[Data — start]
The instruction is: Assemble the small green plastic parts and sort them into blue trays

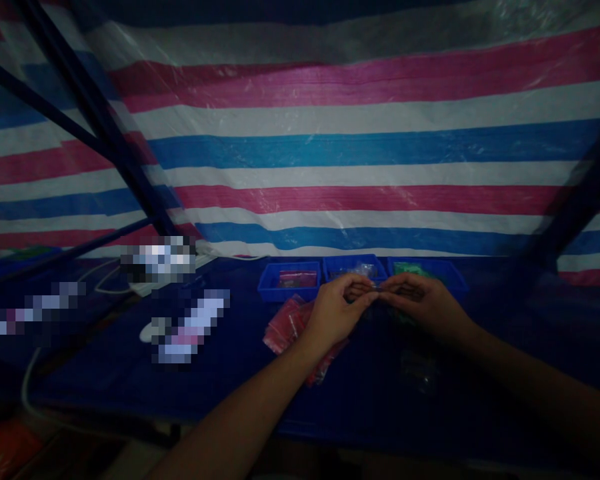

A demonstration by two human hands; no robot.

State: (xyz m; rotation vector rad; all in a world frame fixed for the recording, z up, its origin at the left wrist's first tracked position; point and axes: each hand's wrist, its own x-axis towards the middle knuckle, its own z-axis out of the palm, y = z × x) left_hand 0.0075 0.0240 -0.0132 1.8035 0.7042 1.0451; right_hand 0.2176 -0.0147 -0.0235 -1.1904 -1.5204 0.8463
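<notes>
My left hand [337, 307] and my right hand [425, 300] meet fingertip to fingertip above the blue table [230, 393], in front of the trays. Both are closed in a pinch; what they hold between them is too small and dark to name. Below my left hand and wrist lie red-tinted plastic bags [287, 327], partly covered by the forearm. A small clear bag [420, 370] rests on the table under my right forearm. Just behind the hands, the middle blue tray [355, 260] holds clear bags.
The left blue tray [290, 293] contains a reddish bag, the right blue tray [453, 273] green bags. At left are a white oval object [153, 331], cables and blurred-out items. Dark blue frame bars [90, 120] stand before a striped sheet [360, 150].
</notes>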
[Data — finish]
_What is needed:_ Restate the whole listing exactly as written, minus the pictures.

_Task solution:_
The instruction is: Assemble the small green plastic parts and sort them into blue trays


A demonstration by two human hands; no robot.

State: (xyz m; rotation vector rad; all in a world frame fixed for the recording, z up, its origin at the left wrist's first tracked position; point and axes: each hand's wrist, its own x-axis towards the middle knuckle, its own z-axis out of the palm, y = z × x) left_hand 0.0075 0.0240 -0.0132 1.8035 0.7042 1.0451; right_hand 0.2176 -0.0147 -0.0235 -1.1904 -1.5204 0.8463
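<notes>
My left hand [337, 307] and my right hand [425, 300] meet fingertip to fingertip above the blue table [230, 393], in front of the trays. Both are closed in a pinch; what they hold between them is too small and dark to name. Below my left hand and wrist lie red-tinted plastic bags [287, 327], partly covered by the forearm. A small clear bag [420, 370] rests on the table under my right forearm. Just behind the hands, the middle blue tray [355, 260] holds clear bags.
The left blue tray [290, 293] contains a reddish bag, the right blue tray [453, 273] green bags. At left are a white oval object [153, 331], cables and blurred-out items. Dark blue frame bars [90, 120] stand before a striped sheet [360, 150].
</notes>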

The output for this exercise is now complete.